The strange new trend with China’s young parents is arranging marriages for their toddlers. These virtual vows are being promoted by Babytree.com as well as a few other sites, which allow parents to create social network profiles for their infants and then review possible matches. While these online betrothals seem to be little more than sensational play-dates, it does beg the question, what kind of society comes up with baby marriages?
When you actually look at the underlying social factors, the practice becomes somewhat unsurprising, and that makes the factors all the more interesting. We’ll work backwards on this phenomena:
What is the purpose of marriage from the perspective of the parent?
In modern China, marriage fulfills several important social functions. For families with sons, a marriage means that the parents will be supported in old age, the family name will be carried on, and that they have successfully completed their role in society. For families with a daughter, it means that she leaves the nest and is supported by someone else’s family (this is a rather traditional view). The more modern view of a married daughter, is another source of support for her parents.

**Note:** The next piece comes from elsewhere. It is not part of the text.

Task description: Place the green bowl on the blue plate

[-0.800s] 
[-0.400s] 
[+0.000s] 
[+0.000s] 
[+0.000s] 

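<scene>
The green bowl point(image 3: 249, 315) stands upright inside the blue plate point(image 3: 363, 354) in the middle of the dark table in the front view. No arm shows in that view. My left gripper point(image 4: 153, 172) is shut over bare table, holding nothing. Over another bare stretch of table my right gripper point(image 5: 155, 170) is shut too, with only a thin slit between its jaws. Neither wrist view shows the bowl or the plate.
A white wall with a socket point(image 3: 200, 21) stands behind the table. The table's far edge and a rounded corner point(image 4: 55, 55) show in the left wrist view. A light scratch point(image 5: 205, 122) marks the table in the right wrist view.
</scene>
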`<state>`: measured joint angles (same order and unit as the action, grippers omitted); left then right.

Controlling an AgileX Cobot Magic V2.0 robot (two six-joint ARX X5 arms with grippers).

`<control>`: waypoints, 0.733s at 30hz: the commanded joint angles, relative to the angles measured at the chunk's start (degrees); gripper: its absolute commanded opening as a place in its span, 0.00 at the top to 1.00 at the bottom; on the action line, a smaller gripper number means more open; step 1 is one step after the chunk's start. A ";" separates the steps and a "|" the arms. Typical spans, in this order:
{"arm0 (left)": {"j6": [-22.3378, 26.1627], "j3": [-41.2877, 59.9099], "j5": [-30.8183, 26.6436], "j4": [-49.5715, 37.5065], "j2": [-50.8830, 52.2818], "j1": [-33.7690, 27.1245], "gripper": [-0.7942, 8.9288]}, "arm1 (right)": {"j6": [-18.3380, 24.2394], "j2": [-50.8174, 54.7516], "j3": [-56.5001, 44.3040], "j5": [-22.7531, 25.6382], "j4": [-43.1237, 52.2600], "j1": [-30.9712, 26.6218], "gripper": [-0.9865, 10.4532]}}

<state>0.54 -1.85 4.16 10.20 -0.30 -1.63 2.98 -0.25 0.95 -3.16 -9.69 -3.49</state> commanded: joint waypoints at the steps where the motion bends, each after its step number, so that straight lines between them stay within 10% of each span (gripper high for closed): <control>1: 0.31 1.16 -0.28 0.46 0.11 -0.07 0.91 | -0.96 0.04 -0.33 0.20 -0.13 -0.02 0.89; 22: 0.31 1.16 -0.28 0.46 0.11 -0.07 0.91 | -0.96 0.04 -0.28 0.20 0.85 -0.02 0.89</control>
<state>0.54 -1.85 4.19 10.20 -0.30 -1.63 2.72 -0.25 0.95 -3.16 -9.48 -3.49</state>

The most important of these functions in a practical sense, is the caring for elderly parents. If a child never marries, the parents may not be taken care of in old age. Given the lack of social insurance for the elderly in China, families do not simply want children, but they need children. The idea of a baby marriage is that the child learns how to make friends with the opposite sex which gives them an advantage in future relationships. Although one woman did say, “Even if my boy only finds puppy love and they don’t end up living happily ever after, at least I found him a friend,” which implies that she thinks there is a tiny chance the pairing could be permanent.
Why do children need an advantage in relationships?
In China there is growing concern about the gap between male and female birth rates (this is tied to the one-child policy and traditional preferences for males as discussed above). This issue becomes more pressing as the policy carries on. As the article points out:
Cong is seriously worried about China’s growing gender imbalance and with so many more men than women, she’s concerned her son might not easily find a mate when he grows up.
“I just want to prepare for my son’s future, so that he can live easier and happier,” said Cong, “I don’t take the online ‘child marriage’ seriously.”
A number of the mothers of sons told the Global Times that giving their boys an early hands-up with courtship can’t hurt as they too worry about society’s growing gender imbalance.
The gender imbalance is also showing up on the sites themselves, with far more boys than girls. “I felt lucky to have a daughter. I didn’t have to wait for days for a reply nor face the prospect of being turned down when proposing to a girl.” Phew, she almost had to wait days to fake marry her 4-month old baby girl.
While the trend may seem crazy, if not psychologically traumatic for the children, it does highlight a number of very real concerns facing families in modern China. This concern about finding a good spouse for a son shows that traditional values are still very much alive in China despite thirty years of propaganda, and that the social safety net is showing no signs of improving.